Marco Bellocchio fa i conti con l’Oreste di Euripide: il mito antico della tragedia euripidea si confronta  e si (con)fonde con il mito moderno de “I pugni in tasca”. 

Lo spettacolo nasce da uno studio presentato la scorsa estate al Festival del Teatro Antico di Veleia, da un’idea di Marco Bellocchio.

Protagonista nel doppio e difficilissimo ruolo di Oreste/Ale è Pier Giorgio Bellocchio, già apprezzato interprete nella versione teatrale de “I pugni in tasca” dello scorso anno e nel recente “A porte chiuse” di Jean Paul Sartre, regia e traduzione di Filippo Gili.

Argo 1200 avanti cristo e una piccola città di provincia ai nostri giorni. Due matricidi dialogano a distanza di 2500 anni. Oreste e Elettra in attesa di giudizio, sono affamati, stanchi… Dalle mura della città esce la madre, Clitennestra, già uccisa dai due figli, ma sotto le sue vesti si nasconde la madre di Ale. Oreste e Ale sono inizio e fine dello stesso Mito. L’attacco paranoide del fratello di Elettra è puntuale come gli insulti epilettici che Ale, il fratello di Giulia subisce dopo ogni assassinio. Nel Mito antico Oreste trova la salvezza grazie agli dei, al perdono di Pallade; nel Mito tutto moderno de I pugni in tasca, invece, non ci sono dei a salvare Ale. Marco Bellocchio colloca il suo antieroe, sconfitto dalla storia e dal suo individualismo adolescenziale, in una classicità che non ha tempo.

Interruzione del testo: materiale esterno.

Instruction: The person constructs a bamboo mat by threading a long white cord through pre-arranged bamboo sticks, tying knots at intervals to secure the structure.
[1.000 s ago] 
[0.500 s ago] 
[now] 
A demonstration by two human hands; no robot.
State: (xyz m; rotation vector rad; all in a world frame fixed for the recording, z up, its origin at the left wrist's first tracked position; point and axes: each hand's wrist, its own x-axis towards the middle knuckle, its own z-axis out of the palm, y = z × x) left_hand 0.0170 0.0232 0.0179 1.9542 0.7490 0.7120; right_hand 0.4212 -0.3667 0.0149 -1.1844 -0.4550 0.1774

Si può essere fratelli nello spazio. Ma si può essere fratelli anche nel tempo. Fra discendenza e confluenza. Pugni in tasca e Oreste non sono certamente coevi: ma coeva è la splendida disgrazia che incombe l’uno sopra, l’altro, sembra, sotto. Come se un pavimento lungo 2500 anni separasse il condominio dei due.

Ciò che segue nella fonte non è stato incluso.